Count lines holding the string "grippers" in the data that follows. Reply with one number only.

- DATA BELOW:
────────

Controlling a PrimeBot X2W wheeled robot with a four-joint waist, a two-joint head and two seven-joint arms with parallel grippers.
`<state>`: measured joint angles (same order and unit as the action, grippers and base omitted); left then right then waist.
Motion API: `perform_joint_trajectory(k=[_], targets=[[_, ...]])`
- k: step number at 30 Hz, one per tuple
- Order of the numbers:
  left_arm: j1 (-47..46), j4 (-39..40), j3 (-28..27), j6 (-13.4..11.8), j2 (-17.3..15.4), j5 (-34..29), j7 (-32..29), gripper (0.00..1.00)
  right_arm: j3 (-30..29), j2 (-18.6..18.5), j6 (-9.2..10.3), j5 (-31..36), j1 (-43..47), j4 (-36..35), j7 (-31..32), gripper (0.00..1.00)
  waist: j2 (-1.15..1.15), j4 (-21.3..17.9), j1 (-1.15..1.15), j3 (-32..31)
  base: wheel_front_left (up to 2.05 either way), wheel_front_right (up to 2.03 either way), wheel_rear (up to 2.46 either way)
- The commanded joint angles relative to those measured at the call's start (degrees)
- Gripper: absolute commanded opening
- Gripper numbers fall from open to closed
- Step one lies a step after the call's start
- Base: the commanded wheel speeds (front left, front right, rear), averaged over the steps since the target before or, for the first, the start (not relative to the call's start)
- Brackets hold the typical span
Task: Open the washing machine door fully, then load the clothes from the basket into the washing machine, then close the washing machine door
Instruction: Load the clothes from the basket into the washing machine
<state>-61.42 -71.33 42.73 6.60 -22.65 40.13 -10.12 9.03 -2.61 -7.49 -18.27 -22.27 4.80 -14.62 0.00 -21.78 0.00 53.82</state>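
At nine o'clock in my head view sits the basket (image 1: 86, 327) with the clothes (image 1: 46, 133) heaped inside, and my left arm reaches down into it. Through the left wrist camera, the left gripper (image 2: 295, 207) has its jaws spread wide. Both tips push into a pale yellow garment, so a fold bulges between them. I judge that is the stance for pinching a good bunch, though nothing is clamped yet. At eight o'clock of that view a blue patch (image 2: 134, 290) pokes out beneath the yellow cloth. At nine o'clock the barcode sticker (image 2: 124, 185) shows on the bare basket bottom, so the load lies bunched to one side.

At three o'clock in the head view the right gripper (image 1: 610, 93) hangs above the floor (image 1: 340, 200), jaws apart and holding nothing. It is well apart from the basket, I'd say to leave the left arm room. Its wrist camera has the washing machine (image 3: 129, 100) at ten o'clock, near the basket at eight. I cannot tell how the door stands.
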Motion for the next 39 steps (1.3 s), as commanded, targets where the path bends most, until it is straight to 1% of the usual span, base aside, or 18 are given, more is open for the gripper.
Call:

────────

- SOLVED EXERCISE: 2